:: RAW DATA

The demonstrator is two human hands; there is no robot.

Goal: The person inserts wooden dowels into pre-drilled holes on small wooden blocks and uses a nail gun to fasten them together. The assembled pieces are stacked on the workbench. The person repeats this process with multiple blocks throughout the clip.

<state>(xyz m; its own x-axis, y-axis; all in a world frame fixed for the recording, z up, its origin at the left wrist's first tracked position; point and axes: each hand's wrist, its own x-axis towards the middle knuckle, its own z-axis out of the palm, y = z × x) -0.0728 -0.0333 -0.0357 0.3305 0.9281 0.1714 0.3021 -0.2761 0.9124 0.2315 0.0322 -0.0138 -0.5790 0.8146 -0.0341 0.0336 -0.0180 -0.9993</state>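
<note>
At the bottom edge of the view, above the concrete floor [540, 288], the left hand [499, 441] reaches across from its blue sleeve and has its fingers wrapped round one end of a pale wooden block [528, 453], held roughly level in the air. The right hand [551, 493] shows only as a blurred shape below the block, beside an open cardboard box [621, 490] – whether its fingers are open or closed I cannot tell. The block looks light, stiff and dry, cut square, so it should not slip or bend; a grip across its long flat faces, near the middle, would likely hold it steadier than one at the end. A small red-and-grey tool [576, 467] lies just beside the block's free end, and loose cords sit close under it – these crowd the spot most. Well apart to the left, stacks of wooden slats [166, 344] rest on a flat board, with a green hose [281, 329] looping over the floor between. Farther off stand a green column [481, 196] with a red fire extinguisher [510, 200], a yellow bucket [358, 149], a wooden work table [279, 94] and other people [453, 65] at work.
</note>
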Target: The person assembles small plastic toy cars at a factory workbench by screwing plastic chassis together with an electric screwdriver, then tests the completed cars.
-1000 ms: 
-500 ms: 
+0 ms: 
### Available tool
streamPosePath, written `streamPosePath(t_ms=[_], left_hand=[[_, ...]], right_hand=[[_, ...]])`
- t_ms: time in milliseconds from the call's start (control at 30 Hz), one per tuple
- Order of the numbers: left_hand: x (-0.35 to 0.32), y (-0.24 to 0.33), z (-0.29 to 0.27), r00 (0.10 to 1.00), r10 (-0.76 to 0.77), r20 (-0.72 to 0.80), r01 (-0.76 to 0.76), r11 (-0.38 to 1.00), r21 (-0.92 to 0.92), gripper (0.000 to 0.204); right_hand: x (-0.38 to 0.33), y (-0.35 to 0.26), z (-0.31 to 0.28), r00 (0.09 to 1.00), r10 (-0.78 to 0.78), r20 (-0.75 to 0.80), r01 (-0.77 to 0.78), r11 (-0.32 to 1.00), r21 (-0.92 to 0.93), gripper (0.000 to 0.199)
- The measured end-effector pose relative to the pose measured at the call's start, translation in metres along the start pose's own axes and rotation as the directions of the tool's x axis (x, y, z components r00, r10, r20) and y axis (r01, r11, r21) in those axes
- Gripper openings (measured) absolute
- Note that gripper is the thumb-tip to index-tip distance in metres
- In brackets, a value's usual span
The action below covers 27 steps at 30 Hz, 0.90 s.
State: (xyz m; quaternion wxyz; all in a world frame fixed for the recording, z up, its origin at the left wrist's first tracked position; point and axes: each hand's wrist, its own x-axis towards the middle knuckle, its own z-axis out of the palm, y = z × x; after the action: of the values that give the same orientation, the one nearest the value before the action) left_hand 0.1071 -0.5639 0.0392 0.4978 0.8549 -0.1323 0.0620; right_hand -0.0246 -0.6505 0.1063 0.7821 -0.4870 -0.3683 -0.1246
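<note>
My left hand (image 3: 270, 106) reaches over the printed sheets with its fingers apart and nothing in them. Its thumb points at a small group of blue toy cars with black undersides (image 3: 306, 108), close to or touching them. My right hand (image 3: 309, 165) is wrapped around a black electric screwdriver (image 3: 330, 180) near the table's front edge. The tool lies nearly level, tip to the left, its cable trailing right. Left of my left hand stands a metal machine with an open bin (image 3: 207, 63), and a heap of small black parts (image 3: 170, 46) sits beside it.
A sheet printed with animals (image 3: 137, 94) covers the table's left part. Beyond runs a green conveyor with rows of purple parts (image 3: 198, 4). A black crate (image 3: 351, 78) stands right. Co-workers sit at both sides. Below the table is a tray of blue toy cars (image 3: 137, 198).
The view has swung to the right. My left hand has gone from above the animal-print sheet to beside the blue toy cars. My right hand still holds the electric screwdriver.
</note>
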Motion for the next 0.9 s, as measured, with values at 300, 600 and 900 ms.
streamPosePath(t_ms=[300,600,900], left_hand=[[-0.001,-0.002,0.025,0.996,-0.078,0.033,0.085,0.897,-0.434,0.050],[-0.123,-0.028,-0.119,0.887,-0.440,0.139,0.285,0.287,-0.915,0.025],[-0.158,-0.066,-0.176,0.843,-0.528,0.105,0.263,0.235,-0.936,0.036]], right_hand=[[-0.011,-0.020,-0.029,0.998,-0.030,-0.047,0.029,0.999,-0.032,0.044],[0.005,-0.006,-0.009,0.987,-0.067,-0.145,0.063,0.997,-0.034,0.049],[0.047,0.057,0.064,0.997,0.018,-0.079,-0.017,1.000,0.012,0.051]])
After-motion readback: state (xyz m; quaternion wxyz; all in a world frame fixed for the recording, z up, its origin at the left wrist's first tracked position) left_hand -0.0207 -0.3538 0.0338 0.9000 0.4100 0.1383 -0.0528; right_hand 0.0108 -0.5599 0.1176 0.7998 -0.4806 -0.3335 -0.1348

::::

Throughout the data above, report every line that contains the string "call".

- t_ms: time in milliseconds from the call's start (control at 30 Hz), one per tuple
- The measured end-effector pose relative to the pose measured at the call's start, translation in metres along the start pose's own axes and rotation as the directions of the tool's x axis (x, y, z components r00, r10, r20) and y axis (r01, r11, r21) in those axes

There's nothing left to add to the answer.